DATA BLOCK:

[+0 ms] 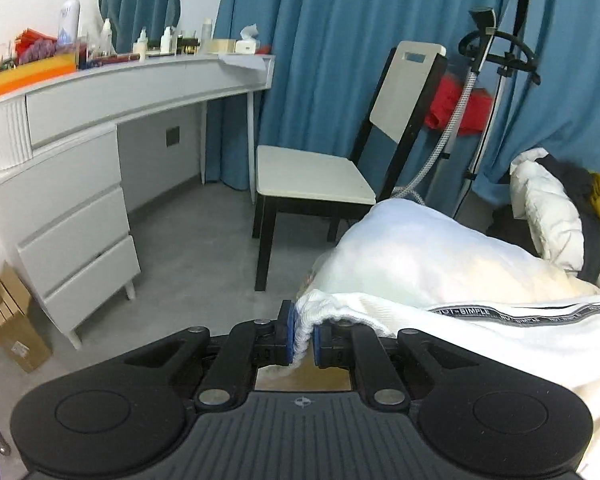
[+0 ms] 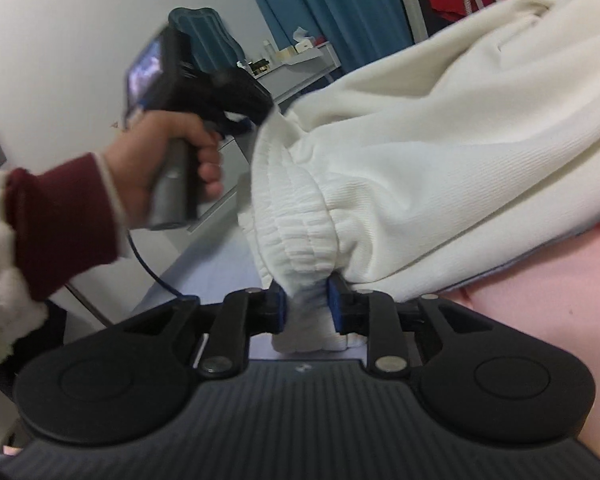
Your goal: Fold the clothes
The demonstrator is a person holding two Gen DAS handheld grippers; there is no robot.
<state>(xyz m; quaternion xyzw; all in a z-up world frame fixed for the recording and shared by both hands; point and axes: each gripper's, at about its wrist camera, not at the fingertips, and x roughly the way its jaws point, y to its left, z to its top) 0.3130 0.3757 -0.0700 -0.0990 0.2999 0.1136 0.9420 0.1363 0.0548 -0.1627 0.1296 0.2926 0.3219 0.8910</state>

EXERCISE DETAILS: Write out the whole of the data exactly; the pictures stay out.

SOLUTION FOR THIS PROBLEM:
[+0 ms] 
[+0 ms] 
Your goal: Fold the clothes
The demonstrator is a person holding two Gen DAS handheld grippers; there is no robot.
<state>(xyz m; quaternion xyzw; all in a z-up world frame fixed for the recording and shared by both hands; point and axes: each gripper's, at about its wrist camera, not at the fingertips, and x roughly the way its jaws point, y to its left, z to its top) 0.3130 0.3757 -0.0700 -0.0990 0.2999 0.1136 0.9420 0.1363 0.0548 -0.1627 0.1296 0.2926 0.3219 0.8910</state>

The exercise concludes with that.